Depends on what you are going to cover it with. If you use plaster of paris you should be able to form it just the way you want it. You can also use modeling clay(non hardining) to fill in and build up things the way you want it.


----------



## wally-eye (Oct 27, 2004)

Go to Wally World or Meijers and look at their buck plaques. The entire thing is around maybe $15. or less. It will give you an idea of what they use to cover the antler base. Molded styrofoam is what I think they use with a red felt material over it. 

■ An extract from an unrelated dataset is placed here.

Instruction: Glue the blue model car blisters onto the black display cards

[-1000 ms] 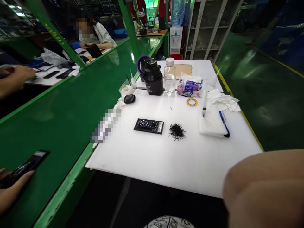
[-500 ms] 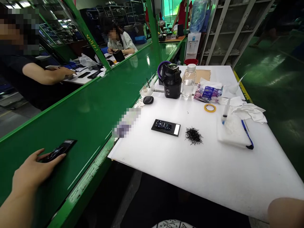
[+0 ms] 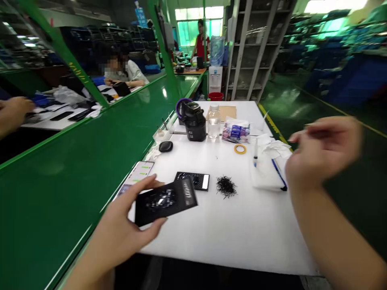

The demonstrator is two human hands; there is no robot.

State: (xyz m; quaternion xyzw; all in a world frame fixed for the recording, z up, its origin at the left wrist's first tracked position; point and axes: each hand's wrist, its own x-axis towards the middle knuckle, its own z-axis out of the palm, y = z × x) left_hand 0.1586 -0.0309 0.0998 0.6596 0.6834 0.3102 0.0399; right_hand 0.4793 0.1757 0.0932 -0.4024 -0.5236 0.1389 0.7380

Kind of cheap looking but I have several in the garage with antlers on them so I guess I'm a cheap kind of guy.


----------



## JAG (Aug 19, 2005)

I've done over 50 for myself and friends. I was a wood model maker for GM for many years. So you'd probably guess what I use. Automotive bondo. You can shape it anyway you want and it will last forever. I fill the inside of the skull cap and shape the outside. It's easy to sculpt. Drill thru your plaque from the back into the bondo filler for mounting.Stretch a nice piece of deer skin or material of your choice then screw it to the plaque . Makes a real nice looking antler mount. Actually did one for a vice president once....Jim


----------



## old graybeard (Jan 19, 2006)

JAG said:


> I've done over 50 for myself and friends. I was a wood model maker for GM for many years. So you'd probably guess what I use. Automotive bondo. You can shape it anyway you want and it will last forever. I fill the inside of the skull cap and shape the outside. It's easy to sculpt. Drill thru your plaque from the back into the bondo filler for mounting.Stretch a nice piece of deer skin or material of your choice then screw it to the plaque . Makes a real nice looking antler mount. Actually did one for a vice president once....Jim


Hey that is exactly how I do it! Maybe that's because I was a Metal Model Maker for GM for thirty years and worked hand in hand so to speak with the Wood Modelers? Anyway it works great!


----------



## huntfishlive (Sep 20, 2006)

Thanks for the replys.

I've got the styrofoam, and bondo, going to have to try them both.


----------